Lawanne had supper with them. Hollister asked him, not only as a matter of courtesy but with a genuine feeling that he wanted this man to break bread with them. He could not quite understand that sudden warmth of feeling for a stranger. He had never in his life been given to impulsive friendliness. The last five years had not strengthened his belief in friendships. He had seen too many fail under stress. But he liked this man. They sat outside after supper and Doris joined them there. Lawanne was not talkative. He was given to long silences in which he sat with eyes fixed on river or valley or the hills above, in mute appreciation.
“Do you people realize what a panoramic beauty is here before your eyes all the time?” he asked once. “It’s like a fairyland to me. I must see a lot of this country before I go away. And I came here quite by chance.”
“Which is, after all, the way nearly everything happens,” Doris said.
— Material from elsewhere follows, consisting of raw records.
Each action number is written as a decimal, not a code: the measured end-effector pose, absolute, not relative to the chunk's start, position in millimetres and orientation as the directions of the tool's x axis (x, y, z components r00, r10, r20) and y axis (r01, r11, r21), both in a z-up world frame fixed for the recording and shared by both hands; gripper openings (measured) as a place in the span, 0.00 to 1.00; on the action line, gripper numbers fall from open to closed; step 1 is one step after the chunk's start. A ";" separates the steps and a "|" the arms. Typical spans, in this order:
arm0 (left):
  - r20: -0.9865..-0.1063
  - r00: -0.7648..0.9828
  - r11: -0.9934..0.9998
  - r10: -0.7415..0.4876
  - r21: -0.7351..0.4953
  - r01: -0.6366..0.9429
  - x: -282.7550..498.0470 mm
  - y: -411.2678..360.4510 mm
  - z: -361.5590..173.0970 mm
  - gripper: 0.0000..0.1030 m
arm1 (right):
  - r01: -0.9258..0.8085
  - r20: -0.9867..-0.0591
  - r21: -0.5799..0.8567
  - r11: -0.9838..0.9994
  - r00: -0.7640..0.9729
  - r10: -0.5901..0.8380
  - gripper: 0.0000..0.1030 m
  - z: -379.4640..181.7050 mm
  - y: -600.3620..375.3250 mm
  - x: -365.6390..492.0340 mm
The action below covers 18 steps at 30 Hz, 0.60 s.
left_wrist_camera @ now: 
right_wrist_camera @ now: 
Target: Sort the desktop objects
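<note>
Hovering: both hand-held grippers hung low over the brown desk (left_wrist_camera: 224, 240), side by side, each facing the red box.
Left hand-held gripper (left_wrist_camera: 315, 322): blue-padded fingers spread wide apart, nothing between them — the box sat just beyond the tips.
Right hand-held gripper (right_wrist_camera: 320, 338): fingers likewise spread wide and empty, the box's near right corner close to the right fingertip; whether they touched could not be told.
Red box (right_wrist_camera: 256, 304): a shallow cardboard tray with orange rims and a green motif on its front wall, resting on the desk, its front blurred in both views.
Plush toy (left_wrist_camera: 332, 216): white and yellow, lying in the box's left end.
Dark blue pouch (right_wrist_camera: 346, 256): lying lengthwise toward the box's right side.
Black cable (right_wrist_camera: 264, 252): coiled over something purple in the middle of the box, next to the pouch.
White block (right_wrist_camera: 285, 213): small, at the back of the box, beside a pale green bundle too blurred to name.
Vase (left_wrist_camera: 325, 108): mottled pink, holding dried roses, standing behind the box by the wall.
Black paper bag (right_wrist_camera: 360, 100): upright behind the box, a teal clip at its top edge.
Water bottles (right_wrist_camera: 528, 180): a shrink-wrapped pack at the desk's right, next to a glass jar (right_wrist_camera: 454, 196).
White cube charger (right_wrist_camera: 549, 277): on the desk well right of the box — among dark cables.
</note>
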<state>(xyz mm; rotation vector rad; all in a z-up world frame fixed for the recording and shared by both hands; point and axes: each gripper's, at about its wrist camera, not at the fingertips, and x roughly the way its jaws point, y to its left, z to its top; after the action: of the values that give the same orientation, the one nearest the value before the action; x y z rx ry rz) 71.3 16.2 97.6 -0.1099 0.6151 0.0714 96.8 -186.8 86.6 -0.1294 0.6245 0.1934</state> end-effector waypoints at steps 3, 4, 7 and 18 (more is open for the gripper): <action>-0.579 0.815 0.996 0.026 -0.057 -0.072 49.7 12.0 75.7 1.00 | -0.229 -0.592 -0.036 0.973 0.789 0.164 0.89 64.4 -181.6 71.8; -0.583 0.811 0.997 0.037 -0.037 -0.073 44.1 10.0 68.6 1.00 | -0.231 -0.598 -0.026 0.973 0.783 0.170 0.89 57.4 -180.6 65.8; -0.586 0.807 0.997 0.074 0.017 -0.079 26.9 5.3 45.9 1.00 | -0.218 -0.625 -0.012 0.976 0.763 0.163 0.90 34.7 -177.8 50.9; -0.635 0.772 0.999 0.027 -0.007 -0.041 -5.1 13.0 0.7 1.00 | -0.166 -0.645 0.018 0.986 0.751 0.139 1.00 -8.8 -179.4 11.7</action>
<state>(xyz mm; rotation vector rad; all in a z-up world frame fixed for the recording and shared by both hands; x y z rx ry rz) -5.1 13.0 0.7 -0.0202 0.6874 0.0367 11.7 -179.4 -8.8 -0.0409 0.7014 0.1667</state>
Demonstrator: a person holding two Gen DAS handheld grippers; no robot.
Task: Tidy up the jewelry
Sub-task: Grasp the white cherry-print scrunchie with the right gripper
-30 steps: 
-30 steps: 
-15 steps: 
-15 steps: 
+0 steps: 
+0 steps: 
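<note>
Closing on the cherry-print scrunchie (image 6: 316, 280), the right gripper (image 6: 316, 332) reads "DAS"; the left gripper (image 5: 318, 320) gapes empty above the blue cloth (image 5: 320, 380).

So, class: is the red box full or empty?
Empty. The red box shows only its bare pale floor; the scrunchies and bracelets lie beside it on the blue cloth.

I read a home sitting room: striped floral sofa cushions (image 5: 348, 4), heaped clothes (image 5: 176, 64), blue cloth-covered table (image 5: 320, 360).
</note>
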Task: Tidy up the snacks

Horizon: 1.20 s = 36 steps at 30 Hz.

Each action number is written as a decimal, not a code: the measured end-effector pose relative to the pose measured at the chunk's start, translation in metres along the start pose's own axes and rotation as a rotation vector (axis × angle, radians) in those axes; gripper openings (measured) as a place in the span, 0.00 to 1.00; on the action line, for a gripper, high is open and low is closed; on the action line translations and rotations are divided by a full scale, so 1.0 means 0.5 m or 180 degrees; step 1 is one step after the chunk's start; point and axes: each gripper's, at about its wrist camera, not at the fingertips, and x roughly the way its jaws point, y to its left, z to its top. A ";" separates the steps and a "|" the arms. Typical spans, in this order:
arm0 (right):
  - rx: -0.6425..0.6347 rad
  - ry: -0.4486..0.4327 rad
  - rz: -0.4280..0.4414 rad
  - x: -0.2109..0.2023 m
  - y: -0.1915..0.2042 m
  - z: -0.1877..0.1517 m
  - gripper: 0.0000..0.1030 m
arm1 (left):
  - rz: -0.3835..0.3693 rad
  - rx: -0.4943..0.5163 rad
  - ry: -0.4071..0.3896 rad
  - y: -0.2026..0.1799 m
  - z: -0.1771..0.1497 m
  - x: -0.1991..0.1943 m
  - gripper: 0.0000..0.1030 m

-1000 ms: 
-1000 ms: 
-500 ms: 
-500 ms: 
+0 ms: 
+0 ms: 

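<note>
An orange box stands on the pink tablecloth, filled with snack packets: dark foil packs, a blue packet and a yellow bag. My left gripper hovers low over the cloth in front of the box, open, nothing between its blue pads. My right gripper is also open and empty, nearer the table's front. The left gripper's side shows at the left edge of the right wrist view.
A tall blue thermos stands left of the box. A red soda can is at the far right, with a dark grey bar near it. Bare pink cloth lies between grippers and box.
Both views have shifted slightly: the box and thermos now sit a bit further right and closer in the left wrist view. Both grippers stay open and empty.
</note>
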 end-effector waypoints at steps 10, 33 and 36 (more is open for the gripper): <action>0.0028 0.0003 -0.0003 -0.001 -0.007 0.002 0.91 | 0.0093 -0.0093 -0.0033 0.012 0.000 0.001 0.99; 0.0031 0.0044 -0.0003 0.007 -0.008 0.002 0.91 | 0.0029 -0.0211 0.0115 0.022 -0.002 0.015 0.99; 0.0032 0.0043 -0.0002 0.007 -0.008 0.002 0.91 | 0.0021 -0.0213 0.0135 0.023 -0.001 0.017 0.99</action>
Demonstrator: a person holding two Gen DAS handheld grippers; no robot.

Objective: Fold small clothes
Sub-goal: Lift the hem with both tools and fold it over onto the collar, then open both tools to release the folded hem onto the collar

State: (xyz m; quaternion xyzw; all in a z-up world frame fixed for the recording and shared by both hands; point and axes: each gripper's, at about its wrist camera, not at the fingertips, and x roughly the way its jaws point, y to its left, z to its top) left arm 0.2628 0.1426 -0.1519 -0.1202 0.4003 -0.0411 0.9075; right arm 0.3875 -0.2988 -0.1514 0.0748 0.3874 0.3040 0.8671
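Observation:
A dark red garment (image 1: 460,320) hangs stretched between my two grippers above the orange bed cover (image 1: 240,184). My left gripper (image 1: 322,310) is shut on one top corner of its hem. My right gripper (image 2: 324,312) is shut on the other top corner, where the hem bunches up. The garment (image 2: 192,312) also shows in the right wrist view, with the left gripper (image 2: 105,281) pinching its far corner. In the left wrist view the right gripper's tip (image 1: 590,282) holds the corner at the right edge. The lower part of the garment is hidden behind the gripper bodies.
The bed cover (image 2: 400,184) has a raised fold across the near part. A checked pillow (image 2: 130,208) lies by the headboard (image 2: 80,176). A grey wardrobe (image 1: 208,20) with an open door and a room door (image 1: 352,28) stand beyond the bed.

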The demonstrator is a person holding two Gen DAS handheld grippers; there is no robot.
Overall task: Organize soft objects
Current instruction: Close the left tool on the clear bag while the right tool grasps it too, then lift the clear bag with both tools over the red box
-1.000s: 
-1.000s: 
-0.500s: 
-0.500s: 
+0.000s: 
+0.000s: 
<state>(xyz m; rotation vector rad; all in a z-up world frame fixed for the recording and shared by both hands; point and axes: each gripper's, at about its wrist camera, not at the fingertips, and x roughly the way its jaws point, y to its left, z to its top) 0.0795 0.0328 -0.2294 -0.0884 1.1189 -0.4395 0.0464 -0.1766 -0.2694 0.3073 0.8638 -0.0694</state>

“Oh,” Lawanne turned to her, “You think so? You don’t perceive the Great Design, the Perfect Plan, in all that we do?”
“Do you?” she asked.
He laughed.
“No. If I did I should sit down with folded hands, knowing myself helpless in the inexorable grip of destiny. I should always be perfectly passive.”
“If you tried to do that you could not remain passive long. The unreckonable element of chance would still operate to make you do this or that. You couldn’t escape it; nobody can.”
“Then you don’t believe there is a Destiny that shapes our ends, rough-hew them how we will?” Lawanne said lightly.
Doris shook her head.
“Destiny is only a word. It means one thing to one person, something else to another. It’s too abstract to account for anything. Life’s a puzzle no one ever solves, because the factors are never constant. When we try to account for this and that we find no fixed law, nothing but what is subject to the element of chance—which can’t be reckoned. Most of us at different times hold our own fate, temporarily at least, in our own hands without knowing it, and some insignificant happening does this or that to us. If we had done something else it would all be different.”
“Your wife,” Lawanne observed to Hollister, “is quite a philosopher.”
Hollister nodded. He was thinking of this factor of chance. He himself had been a victim of it. He had profited by it. And he wondered what vagaries of chance were still to bestow happiness or inflict suffering upon him in spite of his most earnest effort to achieve mastery over circumstances. He felt latterly that he had a firm grip on the immediate future. Yet who could tell?
Dusk began to close on the valley while the far, high crests of the mountains still gleamed under a crimson sky. Deep shadows filled every gorge and canyon, crept up and up until only the snowy crests glimmered in the night, ghostly-silver against a sky speckled with stars. The valley itself was shrouded under the dark blanket of the night, through which the river murmured unseen and distant waterfalls roared over rocky precipices. The two Indians attending Lawanne squatted within the red glow of their fire on the bank. Downstream a yellow spot broke out like a candle flame against black velvet.